La force de Clivages réside aussi dans la présence de compositions plus étales, mais tout aussi complexes. Trois de ces pièces, signées Berckmans, mettent en avant le dialogue entre des instruments aux origines classiques : basson, clarinette et violon. Elles forment autant de contrepoints acoustiques aux éruptions électriques des artificiers d’Univers Zéro, qui soulignent la multiplicité de ses influences. Elles sont aussi une parfaite illustration de ce qu’on appelle chamber rock, appellation que Daniel Denis lui-même accepte, “parce qu’à un certain moment, il faut bien présenter sa musique”. Rock de chambre donc, en ce que le groupe marie les genres sans que cette fusion apparaisse jamais comme un stratagème, et construit une musique intimiste évoquant les Romantiques du début du XXe (« Vacillements ») ou les enchevêtrements rythmiques de Steve Reich (« Apesanteur »).
Pour conclure sur une note plus légère, soulignons qu’il faut parfois se méfier de ses propres intuitions : en considérant les titres des trois compositions signées Michel Berckmans - « Vacillements », « Apesanteur » et « Retour de foire » - on aurait pu discerner comme en ombre chinoise le portrait un peu flou, voire humoristique, d’un personnage en état d’ébriété. Or, on fait fausse route… L’homme au basson tient à nous fournir lui-même l’explication : “Les titres de mes morceaux m’ont été soufflés par le Maître ! ’Vacillements’ s’appelait ’Le pied d’Jean’ en souvenir de mon ami Jeannot Gillis, violoniste et compositeur du groupe Julverne qui se l’était cassé lors de la première lecture du morceau. ’Apesanteur’ s’intitulait ’Saison 2 en 7’ en référence à toutes ces séries qui ont pignon sur rue, mais aussi parce qu’il est en 7/8. ’Retour de Foire’ fait référence aux aléas politiques, financiers, nucléaires et alimentaires belges et mondiaux.” Une précision que Citizen Jazz se devait d’apporter…
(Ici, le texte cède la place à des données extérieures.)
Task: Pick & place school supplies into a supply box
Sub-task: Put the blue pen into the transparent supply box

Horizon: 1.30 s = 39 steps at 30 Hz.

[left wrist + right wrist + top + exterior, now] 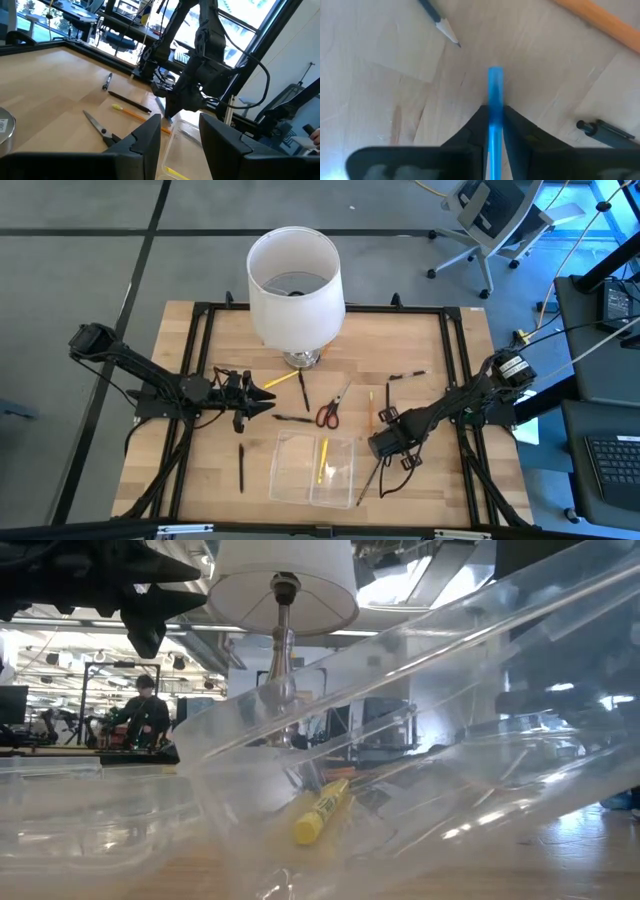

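The right gripper (495,131) pinches a thin blue pen (495,95) low over the table, just right of the clear box (315,470) (a yellow pen (323,461) lies inside). Its lower end is hidden between the fingers. The left gripper (180,137) hovers open near the scissors (330,410)

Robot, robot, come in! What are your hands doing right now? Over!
Right tool shut on thin blue pen, low over the wood. Left tool open, waiting by the white lamp. Clear plastic box holds one yellow marker. Nothing blocking.
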Motion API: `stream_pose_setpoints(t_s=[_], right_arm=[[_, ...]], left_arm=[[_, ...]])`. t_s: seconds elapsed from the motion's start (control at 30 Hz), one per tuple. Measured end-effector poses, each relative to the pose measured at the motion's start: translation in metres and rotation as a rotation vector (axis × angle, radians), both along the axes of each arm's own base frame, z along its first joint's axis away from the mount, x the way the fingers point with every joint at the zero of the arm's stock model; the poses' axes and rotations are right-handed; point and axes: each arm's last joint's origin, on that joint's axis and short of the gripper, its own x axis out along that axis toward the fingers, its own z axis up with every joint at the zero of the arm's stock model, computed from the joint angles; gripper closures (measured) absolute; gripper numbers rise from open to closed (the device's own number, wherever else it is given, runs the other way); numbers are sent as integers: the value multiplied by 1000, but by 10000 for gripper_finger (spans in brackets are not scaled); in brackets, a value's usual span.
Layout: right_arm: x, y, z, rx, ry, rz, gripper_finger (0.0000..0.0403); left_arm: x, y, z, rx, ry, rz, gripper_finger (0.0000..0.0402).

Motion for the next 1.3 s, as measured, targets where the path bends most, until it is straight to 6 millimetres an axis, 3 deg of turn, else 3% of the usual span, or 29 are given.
stream_pose_setpoints(t_s=[0.2, 0.37, 0.77, 1.13, 1.3], right_arm=[[-8, -3, 15, 2, 22, 5, 357], [-13, -6, 40, 18, -14, -53, 355], [-12, -7, 95, 141, -212, -248, 353], [23, -10, 145, 363, -461, -612, 353], [45, -14, 166, 556, -638, -742, 353]], left_arm=[[0, 0, 0, 0, 0, 0, 274], [0, 0, 0, -2, 0, 0, 274], [0, 0, -2, 7, 21, 7, 274], [0, 0, -2, 8, 21, 8, 274], [0, 0, -2, 8, 21, -1, 274]])
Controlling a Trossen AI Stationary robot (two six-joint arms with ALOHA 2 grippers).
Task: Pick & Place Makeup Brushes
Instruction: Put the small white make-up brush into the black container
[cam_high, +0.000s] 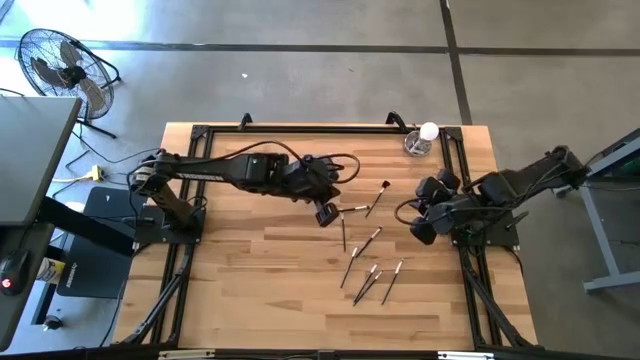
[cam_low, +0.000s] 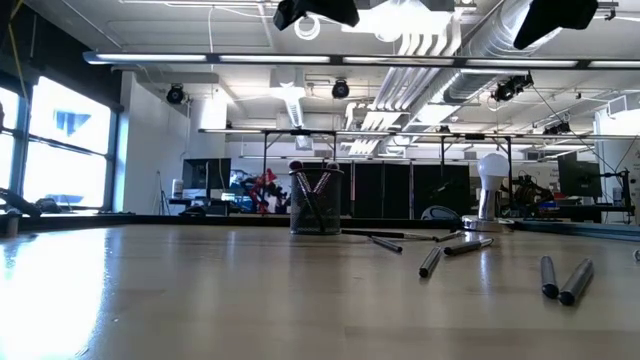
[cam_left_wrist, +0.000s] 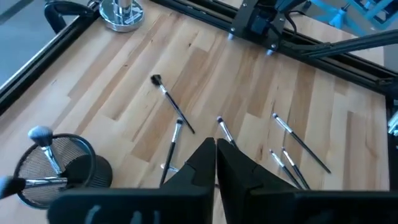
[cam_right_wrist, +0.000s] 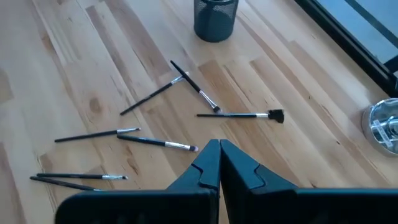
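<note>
Left gripper (cam_high: 326, 214): fingers (cam_left_wrist: 205, 163) pressed together, holding nothing, hovering mid-bench beside the black mesh cup (cam_left_wrist: 62, 171), which is already carrying brushes (cam_left_wrist: 45, 144). Right gripper (cam_high: 421, 232): fingers (cam_right_wrist: 210, 163) likewise together and holding nothing, waiting near the bench's right edge. Makeup brushes (cam_high: 368, 243): roughly seven lying loose on the bare wood between the grippers, scattered toward the near edge, two crossing. Judgement: next grasp needs the fingers parting first, straddling one isolated handle crosswise, pressing flat to the bench. Handles thin, round, dark and smooth, likely rolling; ferrules pale metal; bristles soft. Glass (cam_high: 416, 144) with white ball standing at the far right corner.
</note>
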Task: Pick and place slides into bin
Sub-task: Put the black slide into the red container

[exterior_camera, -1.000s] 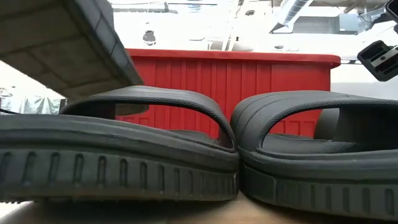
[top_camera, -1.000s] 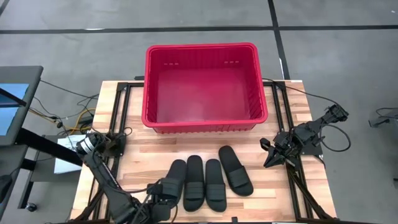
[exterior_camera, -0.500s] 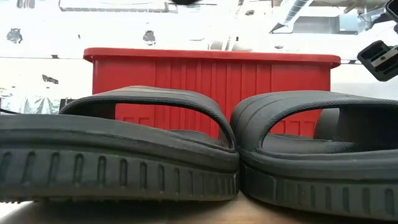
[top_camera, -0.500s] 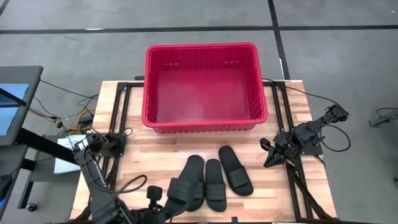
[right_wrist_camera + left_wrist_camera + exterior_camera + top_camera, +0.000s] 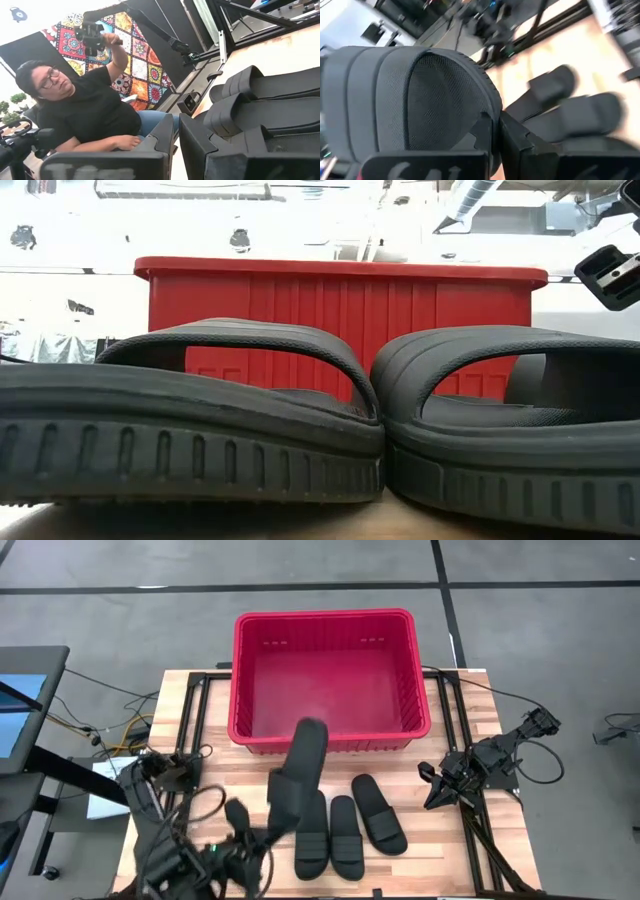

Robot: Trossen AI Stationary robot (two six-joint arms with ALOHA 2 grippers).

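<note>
The red bin (image 5: pixel 236 680) stands at the table's far middle. My left gripper (image 5: pixel 264 829) is shut on one black slide (image 5: pixel 296 772), raised above the table. The slide's far end reaches over the bin's near rim (image 5: pixel 330 744). Three more slides lie side by side on their soles on the table: one (image 5: pixel 311 833), a second (image 5: pixel 346 837) and a third (image 5: pixel 379 813). Two of them fill the low view (image 5: pixel 190 430), with the bin (image 5: pixel 340 310) behind them. My right gripper (image 5: pixel 428 790) is shut and empty at the table's right side. My left gripper holds the slide by its near end (image 5: pixel 277 815), coming from the table's near left side. The slide is lifted clear and slants up toward the bin. In the wrist view the ribbed strap (image 5: pixel 420 100) lies beside the fingers (image 5: pixel 485 132), which hide the place of contact.
Black frame rails (image 5: pixel 196 740) run along both sides of the table, and cables (image 5: pixel 120 735) lie at the left. A person (image 5: pixel 90 115) sits beyond the table's near left, one hand raised with a handle.
My left gripper has lifted the leftmost slide off the table and gone up and toward the bin. The slide has turned from lying flat beside the others to slanting up, its far end now over the bin's near rim. The other three slides have stayed.
</note>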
Quoiqu’il en soit, encourageons vivement le lecteur à venir à la rencontre de ces passionnants Clivages, qui lui réserveront un grand et beau moment de musique(s), et devraient lui donner envie de rencontrer Univers Zéro sur scène. Avis aux programmateurs de concerts, il y a là une cause, belle et profondément originale, à défendre à tout prix.